Existentialism uses nihilism as a starting point. I came across this bit of Sartre and felt compelled to share it here:

"When we speak of forlornness, a term Heidegger was fond of, we mean only that God does not exist and that we have to face all the consequences of this. The existentialist is strongly opposed to a certain kind of secular ethics which would like to abolish God with the least possible expense. About 1880, some French teachers tried to set up a secular ethics which went something like this: God is a useless and costly hypothesis; we are discarding it; but, meanwhile, in order for there to be an ethics, a society, a civilization, it is essential that certain values be taken seriously and that they be considered as having an a priori existence. It must be obligatory, a priori, to be honest, not to lie, not to beat your wife, to have children, etc., etc. So we're going to try a little device which will make it possible to show that values exist all the same, inscribed in a heaven of ideas, though otherwise God does not exist. In other words nothing will be changed if God does not exist. We shall find ourselves with the same norms of honesty, progress, and humanism, and we shall have made of God an outdated hypothesis which will peacefully die off by itself.

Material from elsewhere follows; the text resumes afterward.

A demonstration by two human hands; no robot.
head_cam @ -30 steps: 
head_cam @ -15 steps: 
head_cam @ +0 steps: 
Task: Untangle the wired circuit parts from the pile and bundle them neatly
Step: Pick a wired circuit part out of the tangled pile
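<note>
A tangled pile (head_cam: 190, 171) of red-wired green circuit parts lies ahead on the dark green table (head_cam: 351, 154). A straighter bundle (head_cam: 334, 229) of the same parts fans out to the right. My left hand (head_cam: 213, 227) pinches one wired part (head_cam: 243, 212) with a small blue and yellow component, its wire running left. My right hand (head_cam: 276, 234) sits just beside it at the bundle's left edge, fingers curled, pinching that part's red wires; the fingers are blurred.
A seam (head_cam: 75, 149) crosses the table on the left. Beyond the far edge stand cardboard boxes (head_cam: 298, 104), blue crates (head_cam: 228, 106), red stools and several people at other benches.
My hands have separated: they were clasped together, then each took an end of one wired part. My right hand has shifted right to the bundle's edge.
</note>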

The existentialist, on the contrary, thinks it very distressing that God does not exist, because all possibility of finding values in a heaven of ideas disappears with Him; there can no longer be an a priori Good, since there is no infinite and perfect consciousness to think it. Nowhere is it written that the Good exists, that we must be honest, that we must not lie; because the fact is we are on a plane where there are only men. Dostoievsky said, 'If God didn't exist, everything would be possible.' That is the very starting point of existentialism. Indeed, everything is permissible if God does not exist, and as a result man is forlorn, because neither within him nor without does he find anything to cling to. He can't start making excuses for himself."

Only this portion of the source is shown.